A pessoa quando aceita passar por esse processo é porque, infelizmente, ela já chegou no fundo do poço, ou como dizemos lá, no fundo da fossa. Queiram ou não, a droga é prazerosa. Ninguém quer fugir do prazer. O problema são as consequências do prazer das drogas. Então, convencer a pessoa a buscar ajuda é o passo mais difícil para a família, porque a pessoa precisa quebrar todo um processo dentro dela, desde o relógio biológico que é um dos primeiros a ser afetado. Normalmente quem usa droga, dorme de dia e fica acordado à noite. A primeira coisa que fazemos na Comunidade é colocar isso em ordem. E ouvir as pessoas, porque não interessa o passado. Aliás, a Comunidade foi programada para isso. Desde a entrada tem a oração de São Francisco, frases em cada árvore estimulando ele entrar, passar pelo portal da entidade, onde está escrito “Novo Sinai, sorria você está sendo amado”. E isso é uma verdade. Essas pessoas precisam ser amadas. Acho que são os leprosos do século 21, que infelizmente a sociedade é refrataria, exclui. Posso afirmar que conheci pessoas fantásticas, talentosas e que usam droga. E conheci um monte de gente que não usa droga e não vale nada. A pessoa ter entrado nessa vida, não pode ser a régua para traçar a personalidade.
Hoje quando vemos os moradores em situação de rua que são invariavelmente usuários de drogas, muitos perguntam se essas comunidades terapêuticas têm alcançado bons resultados. O que você diz da Novo Sinai?

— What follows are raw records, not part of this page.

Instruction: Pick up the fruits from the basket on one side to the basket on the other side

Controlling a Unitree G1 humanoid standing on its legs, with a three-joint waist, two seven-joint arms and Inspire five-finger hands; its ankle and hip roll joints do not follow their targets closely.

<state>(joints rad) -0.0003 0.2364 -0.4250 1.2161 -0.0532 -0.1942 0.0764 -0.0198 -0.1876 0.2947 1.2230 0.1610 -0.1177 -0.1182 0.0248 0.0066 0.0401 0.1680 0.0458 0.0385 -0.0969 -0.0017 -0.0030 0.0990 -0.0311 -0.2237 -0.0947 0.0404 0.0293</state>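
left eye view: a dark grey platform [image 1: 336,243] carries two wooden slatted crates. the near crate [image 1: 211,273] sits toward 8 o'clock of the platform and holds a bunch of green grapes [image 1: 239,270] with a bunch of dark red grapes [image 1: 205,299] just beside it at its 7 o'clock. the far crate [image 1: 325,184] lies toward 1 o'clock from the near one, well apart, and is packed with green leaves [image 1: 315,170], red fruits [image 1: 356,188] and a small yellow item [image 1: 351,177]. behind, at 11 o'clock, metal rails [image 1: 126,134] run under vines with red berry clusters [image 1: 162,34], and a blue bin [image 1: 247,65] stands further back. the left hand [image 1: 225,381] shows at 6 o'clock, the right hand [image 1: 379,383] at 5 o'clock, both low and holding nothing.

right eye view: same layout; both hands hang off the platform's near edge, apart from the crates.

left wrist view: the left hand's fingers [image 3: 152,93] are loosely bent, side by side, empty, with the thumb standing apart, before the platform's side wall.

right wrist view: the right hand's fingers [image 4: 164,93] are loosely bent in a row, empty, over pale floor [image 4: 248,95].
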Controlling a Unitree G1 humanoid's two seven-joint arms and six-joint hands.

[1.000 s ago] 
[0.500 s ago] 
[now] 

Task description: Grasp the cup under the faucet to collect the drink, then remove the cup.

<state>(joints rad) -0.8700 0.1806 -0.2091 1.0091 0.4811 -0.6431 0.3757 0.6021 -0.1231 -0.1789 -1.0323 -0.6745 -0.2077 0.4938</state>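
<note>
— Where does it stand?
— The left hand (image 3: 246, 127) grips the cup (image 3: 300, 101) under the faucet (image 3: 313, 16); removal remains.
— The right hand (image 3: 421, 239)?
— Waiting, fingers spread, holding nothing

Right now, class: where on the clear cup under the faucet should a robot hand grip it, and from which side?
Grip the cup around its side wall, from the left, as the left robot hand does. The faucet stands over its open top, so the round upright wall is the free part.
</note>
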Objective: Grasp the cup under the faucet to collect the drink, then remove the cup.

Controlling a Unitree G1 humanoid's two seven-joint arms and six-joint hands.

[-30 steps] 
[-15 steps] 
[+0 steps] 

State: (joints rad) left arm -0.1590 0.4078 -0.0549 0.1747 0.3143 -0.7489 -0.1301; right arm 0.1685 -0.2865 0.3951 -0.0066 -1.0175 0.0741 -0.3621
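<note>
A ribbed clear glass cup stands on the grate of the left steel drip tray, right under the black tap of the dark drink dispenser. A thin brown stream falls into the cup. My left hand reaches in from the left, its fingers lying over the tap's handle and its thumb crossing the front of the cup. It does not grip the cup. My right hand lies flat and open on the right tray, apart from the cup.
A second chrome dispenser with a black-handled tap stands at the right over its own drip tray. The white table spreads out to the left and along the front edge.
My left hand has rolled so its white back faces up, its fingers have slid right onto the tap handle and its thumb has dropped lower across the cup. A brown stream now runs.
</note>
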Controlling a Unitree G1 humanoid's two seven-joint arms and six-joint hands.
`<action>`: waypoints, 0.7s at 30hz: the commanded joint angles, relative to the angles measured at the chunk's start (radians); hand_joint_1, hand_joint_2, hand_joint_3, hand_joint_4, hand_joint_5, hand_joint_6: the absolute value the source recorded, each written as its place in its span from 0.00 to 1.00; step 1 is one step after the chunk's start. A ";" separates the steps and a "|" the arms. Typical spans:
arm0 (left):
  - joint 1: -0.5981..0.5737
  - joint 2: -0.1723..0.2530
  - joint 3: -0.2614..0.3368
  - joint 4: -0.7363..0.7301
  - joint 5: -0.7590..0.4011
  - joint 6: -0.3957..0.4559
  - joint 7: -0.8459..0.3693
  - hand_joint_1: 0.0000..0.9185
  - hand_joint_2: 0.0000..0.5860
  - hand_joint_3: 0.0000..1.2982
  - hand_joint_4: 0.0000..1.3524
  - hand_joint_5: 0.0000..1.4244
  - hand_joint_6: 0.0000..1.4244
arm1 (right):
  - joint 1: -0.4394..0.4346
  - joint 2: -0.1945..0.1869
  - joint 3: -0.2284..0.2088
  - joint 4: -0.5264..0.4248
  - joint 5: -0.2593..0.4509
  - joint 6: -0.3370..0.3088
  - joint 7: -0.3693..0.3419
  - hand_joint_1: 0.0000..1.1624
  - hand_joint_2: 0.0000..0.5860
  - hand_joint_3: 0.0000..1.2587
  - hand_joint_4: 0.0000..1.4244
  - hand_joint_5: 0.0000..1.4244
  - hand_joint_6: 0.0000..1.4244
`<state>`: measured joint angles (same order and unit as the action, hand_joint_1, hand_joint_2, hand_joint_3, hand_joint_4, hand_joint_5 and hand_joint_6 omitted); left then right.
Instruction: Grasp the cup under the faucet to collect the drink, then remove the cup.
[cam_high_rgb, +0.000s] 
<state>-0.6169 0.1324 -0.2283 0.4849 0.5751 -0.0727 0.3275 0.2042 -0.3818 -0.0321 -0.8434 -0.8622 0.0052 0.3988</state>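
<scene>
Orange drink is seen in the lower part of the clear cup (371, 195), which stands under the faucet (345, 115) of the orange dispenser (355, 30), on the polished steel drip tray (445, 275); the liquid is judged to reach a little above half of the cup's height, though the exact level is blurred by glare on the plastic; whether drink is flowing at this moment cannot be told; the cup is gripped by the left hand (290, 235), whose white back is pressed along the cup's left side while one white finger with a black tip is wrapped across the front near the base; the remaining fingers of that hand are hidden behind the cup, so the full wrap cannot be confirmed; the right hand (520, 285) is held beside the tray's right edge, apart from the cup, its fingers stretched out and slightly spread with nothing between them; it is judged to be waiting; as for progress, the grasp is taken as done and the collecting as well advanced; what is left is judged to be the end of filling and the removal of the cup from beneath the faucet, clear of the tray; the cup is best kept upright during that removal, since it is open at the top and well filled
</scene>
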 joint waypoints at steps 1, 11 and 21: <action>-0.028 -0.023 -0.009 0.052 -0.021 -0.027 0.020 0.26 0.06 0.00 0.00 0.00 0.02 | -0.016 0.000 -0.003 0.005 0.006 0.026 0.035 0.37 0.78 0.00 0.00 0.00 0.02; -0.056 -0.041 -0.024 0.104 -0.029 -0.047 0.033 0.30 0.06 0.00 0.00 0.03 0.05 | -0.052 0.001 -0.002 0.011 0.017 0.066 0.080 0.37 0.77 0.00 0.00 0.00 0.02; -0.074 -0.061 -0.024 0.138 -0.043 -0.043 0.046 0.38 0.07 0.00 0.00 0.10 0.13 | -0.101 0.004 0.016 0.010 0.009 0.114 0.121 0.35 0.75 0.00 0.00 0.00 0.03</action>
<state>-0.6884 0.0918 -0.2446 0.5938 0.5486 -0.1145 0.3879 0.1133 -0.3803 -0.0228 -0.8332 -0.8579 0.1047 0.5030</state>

A média de recuperação o pessoal diz que é baixa, mas o que acontece. A doença da dependência química é progressiva, incurável e fatal. Isso é definição de 1962 da Organização Mundial de Saúde. Vamos pegar o incurável. Ele não terá cura, ele vai viver com isso o resto da vida. Recebemos, não faz muito tempo um rapaz que tinha feito um tratamento em Jaci com o Frei Francisco que é referência, e que fazia 18 anos que estava sóbrio. Bastou uma cervejinha para desencadear o processo novamente. Ai, as pessoas olham isso como um caso que não deu certo. E não é assim, é uma visão distorcida. Recaída acontece em todo tratamento seja qual for a doença. O que eu digo é, se conseguirmos salvar uma pessoa, já valeu a pena. Vemos que há muita desinformação da sociedade. Se uma pessoa descobre um câncer, a família se junta e se une para ajudar a pessoa no tratamento. Descobre uma pessoa da família que está usando droga para ver o que acontece? Todos correm e logo vem a qualificação de que a pessoa não presta. Só que essa família muito provavelmente ficou a vida toda incentivando. Nesses 19 anos nunca recebemos ninguém lá que tenha colocado a melhor roupa, passado o melhor perfume porque tinha certeza que aquele dia iria usar crack. Ninguém sai de casa para usar crack. Só que as pessoas usam álcool, que é uma droga legal e estimulada, e partir do uso do álcool, quebra-se o senso de consequência e da mesma forma que você dança como não dançaria, conversaria com a menina que sóbrio não teria coragem, pega seu carro a 180 por hora, se alguém chegar com a droga você vai experimentar. Isso é nítido para nós que lidamos com essa situação. Vemos hipocrisia da sociedade que incentiva e depois abandona.